» **Records excerpted from a collection**:
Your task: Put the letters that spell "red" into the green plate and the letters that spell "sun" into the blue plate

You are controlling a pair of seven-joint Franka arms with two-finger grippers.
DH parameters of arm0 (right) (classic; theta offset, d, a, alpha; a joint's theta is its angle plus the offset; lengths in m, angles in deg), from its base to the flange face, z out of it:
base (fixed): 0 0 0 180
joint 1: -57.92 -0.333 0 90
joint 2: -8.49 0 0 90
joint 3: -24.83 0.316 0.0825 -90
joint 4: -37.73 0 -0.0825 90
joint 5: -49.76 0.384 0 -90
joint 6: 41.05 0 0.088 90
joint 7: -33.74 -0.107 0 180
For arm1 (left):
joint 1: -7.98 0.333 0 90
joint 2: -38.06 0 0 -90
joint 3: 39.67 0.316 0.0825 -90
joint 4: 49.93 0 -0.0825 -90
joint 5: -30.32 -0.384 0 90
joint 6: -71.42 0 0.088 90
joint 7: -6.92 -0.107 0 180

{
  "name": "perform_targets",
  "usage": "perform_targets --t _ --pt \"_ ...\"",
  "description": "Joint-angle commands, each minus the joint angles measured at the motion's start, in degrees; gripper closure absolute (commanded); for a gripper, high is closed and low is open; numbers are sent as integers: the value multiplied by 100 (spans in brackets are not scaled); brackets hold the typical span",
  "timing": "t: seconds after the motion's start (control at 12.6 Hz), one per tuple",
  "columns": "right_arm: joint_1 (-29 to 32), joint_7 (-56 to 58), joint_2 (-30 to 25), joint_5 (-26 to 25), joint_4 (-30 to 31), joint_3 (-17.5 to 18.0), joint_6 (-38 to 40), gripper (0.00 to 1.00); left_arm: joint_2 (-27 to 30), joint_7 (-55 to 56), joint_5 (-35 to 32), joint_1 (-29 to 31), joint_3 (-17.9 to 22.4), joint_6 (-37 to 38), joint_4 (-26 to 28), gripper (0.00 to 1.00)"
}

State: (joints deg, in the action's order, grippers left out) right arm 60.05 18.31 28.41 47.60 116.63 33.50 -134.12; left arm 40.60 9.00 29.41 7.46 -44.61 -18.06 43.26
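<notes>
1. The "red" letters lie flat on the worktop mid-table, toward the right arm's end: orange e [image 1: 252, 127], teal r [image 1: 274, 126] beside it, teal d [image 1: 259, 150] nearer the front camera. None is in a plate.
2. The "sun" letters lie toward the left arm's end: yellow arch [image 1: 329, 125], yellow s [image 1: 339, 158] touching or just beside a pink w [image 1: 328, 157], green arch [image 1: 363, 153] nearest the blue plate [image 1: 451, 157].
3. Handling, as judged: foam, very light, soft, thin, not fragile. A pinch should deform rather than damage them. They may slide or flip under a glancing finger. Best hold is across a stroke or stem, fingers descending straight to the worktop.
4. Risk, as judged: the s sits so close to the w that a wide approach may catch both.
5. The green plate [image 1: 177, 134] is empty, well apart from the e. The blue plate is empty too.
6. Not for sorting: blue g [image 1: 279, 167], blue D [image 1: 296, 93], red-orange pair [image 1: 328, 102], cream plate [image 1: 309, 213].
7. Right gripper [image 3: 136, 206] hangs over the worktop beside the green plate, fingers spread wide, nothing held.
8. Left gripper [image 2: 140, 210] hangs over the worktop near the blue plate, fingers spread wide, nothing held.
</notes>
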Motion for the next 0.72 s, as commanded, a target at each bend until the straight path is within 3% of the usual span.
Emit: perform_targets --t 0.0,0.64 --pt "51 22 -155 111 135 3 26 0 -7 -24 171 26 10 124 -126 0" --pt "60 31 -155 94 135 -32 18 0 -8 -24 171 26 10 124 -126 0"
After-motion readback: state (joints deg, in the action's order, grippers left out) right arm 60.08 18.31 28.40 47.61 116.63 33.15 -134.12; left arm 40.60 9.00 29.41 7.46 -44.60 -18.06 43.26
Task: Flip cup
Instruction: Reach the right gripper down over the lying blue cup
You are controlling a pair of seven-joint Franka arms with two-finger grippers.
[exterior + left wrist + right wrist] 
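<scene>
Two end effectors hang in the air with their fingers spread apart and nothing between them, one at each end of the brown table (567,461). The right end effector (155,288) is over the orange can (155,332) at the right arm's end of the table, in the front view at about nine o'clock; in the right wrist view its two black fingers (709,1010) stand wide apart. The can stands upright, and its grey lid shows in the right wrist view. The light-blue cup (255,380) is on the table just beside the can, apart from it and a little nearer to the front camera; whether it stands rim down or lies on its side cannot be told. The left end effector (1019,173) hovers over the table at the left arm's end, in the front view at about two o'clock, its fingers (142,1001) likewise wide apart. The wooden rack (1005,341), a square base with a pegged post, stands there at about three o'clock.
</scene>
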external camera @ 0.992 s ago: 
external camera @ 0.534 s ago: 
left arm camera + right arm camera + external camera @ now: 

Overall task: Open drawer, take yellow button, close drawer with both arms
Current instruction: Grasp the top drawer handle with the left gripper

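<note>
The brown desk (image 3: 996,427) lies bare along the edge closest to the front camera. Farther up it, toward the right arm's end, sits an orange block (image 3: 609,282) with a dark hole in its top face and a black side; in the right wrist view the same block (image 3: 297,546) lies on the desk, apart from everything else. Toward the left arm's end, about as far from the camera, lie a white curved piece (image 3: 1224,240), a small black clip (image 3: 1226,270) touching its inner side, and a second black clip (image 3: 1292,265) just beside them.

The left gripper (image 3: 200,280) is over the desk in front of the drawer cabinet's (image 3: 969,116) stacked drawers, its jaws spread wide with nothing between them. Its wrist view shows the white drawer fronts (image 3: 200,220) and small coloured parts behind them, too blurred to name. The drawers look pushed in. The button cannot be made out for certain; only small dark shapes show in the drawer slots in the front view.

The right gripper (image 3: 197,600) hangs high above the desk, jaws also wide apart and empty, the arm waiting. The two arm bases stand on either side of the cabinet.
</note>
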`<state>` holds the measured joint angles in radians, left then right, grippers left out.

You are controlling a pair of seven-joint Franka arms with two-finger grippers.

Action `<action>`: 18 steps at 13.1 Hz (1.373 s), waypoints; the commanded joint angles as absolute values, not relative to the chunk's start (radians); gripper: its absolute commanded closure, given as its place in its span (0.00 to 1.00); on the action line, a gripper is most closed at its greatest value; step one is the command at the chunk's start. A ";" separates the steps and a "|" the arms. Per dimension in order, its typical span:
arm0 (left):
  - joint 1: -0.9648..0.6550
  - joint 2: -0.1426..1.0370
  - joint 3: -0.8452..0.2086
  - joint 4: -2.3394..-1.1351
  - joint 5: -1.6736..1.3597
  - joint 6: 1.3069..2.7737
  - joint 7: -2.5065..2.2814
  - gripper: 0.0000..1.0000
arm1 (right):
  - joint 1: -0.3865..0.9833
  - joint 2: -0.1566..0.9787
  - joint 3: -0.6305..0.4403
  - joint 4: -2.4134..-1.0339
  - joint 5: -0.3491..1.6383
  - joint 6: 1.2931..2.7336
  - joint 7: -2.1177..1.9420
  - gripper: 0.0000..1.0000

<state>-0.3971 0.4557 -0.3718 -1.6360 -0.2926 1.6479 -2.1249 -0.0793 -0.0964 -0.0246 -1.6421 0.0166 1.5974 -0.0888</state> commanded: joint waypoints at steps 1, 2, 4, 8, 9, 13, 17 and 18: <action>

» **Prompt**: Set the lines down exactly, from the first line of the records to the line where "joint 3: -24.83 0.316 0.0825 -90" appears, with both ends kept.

» **Task result**:
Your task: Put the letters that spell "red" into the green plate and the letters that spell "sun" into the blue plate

You are controlling a pair of seven-joint Franka arms with two-finger grippers.
DH parameters of arm0 (right) (classic; theta offset, d, a, alpha; a joint's theta is its angle plus the offset; lengths in m, angles in deg), from its base to the flange face, z out of it:
base (fixed): 0 0 0 180
joint 1: -57.92 -0.333 0 90
joint 2: -8.49 0 0 90
joint 3: -24.83 0.316 0.0825 -90

The requested output has been produced.